Bitümlü sıcak karışım tabakaları, tekrarlı ağır yüklere maruz kaldıklarında bünyelerinde iki şekilde tekerlek izi oluşmaktadır. Birinci durumda tekerlek izi, Şekil 3.8’de gösterildiği gibi kaplama tabakasında meydana gelmiş ise sıcak karışımın, trafik yüklerine karşı koyacak kayma mukavemetine sahip olmaması veya plastik akma nedeniyle oluşur. Zayıf bir asfalt tabakasında, her ağır kamyon geçişiyle küçük ama kalıcı deformasyonlar oluşur ve bu deformasyonlar da karışımın aşağı ve kenarlara plastik yer değiştirmesini sağlayarak tekerlek izi oluşumuna neden olur. Plastik akma, karışımın yük altında yanal hareketidir ve karışımda aşırı asfalt ve yuvarlak agrega bulunması ve yetersiz sıkıştırma sonucu oluşmaktadır (Brown ve ark., 2001).

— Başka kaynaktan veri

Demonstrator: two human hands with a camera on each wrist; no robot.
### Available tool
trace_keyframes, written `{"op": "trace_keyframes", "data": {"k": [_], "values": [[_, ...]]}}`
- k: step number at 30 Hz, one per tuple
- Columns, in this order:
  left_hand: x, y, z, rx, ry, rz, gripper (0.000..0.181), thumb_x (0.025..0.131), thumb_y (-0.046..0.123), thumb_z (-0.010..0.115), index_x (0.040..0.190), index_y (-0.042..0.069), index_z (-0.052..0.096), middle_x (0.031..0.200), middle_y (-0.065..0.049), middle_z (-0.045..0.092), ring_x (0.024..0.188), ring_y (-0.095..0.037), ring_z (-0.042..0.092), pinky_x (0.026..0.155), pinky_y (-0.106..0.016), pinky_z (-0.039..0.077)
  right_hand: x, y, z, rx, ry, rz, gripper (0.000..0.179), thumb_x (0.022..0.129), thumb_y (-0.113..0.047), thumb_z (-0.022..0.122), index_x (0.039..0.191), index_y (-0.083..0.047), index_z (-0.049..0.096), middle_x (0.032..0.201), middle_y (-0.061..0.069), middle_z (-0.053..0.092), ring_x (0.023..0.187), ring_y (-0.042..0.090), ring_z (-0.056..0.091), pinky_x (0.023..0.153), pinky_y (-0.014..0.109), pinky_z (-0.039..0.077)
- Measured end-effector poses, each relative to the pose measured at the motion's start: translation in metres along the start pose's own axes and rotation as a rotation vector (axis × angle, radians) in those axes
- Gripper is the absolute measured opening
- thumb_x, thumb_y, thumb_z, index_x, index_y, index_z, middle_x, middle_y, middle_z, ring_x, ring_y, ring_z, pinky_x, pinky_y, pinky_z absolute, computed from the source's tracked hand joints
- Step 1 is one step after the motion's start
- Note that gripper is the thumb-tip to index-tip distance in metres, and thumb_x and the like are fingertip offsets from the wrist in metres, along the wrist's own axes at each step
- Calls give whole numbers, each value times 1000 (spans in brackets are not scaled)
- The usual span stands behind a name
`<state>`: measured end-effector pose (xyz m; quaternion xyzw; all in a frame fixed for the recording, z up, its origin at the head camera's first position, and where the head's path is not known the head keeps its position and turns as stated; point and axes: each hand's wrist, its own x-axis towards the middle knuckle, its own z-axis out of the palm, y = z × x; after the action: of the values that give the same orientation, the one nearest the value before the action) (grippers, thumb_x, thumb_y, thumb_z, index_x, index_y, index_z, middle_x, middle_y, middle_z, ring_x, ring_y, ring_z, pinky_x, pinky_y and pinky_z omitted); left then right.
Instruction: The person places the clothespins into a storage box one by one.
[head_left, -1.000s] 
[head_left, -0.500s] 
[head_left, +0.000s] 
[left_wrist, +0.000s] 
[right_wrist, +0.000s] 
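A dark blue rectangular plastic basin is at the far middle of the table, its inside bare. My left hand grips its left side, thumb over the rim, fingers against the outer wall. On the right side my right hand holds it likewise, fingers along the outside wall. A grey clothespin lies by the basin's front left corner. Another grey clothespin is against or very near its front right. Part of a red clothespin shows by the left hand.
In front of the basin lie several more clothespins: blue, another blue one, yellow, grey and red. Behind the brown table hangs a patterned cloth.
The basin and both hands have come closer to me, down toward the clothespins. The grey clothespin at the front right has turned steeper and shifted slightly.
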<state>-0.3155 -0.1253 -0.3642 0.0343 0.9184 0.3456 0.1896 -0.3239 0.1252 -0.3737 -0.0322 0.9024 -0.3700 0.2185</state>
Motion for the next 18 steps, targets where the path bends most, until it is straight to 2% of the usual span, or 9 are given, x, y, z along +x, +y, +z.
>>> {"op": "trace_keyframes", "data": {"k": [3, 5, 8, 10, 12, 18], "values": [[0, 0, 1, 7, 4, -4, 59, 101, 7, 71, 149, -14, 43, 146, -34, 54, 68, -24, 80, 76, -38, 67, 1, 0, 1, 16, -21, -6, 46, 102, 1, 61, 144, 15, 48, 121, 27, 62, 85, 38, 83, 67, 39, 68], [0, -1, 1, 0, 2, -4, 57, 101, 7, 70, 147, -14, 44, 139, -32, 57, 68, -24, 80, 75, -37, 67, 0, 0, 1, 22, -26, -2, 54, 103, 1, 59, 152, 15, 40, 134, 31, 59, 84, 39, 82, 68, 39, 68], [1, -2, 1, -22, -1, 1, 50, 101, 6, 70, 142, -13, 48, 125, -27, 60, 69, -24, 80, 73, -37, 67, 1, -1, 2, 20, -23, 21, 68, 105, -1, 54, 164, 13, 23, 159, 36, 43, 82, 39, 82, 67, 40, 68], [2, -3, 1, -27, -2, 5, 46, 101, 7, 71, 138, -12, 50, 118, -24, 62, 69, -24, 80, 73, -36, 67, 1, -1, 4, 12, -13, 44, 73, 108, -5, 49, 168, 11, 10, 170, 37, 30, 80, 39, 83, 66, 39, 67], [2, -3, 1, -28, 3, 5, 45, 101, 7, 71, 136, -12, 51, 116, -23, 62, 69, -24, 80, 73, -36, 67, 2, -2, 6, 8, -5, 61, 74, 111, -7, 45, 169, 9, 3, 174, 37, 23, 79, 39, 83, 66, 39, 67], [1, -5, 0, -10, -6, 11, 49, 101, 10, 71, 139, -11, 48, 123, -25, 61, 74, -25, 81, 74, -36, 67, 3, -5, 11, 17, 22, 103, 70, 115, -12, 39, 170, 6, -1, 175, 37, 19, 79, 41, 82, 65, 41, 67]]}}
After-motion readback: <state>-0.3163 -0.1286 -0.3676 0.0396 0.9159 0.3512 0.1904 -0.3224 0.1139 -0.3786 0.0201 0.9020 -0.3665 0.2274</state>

Şekil 3.8. Zayıf bitümlü tabakada tekerlek izi oluşumu

Tekerlek izi Şekil 3.9’da belirtildiği gibi sadece asfalt kaplama tabakasında değil aynı zamanda kaplama altındaki tabakalarda da meydana gelmiş ise bu olay yapısal bir bozulma olarak değerlendirilir. Bu tür bozulmaların nedeni, asfalt kaplama tabakası ve alt tabakaların yetersiz kalınlıkları, temel ve alttemel tabakalarının stabilitelerinin düşüklüğü, zemin tabakasının sağladığı desteğin azlığı ve kaplamanın maruz kaldığı yüklerin büyüklükleri ve şiddetidir (Balta, 2004).

(30)

Tekerlek izi oluşumu özellikle yaz aylarında daha da artmaktadır. Çünkü sıcaklığın artması ile asfaltın sertlik değeri düşmektedir. Viskozitesi yüksek bağlayıcı kullanarak sıcak havalarda kaplamanın deformasyona uğramaya yatkınlığının azaltılması, kalıcı tekerlek izi oluşumuna karşı kaplamanın direncinin artmasını sağlar (Kutluhan ve Ağar, 2004).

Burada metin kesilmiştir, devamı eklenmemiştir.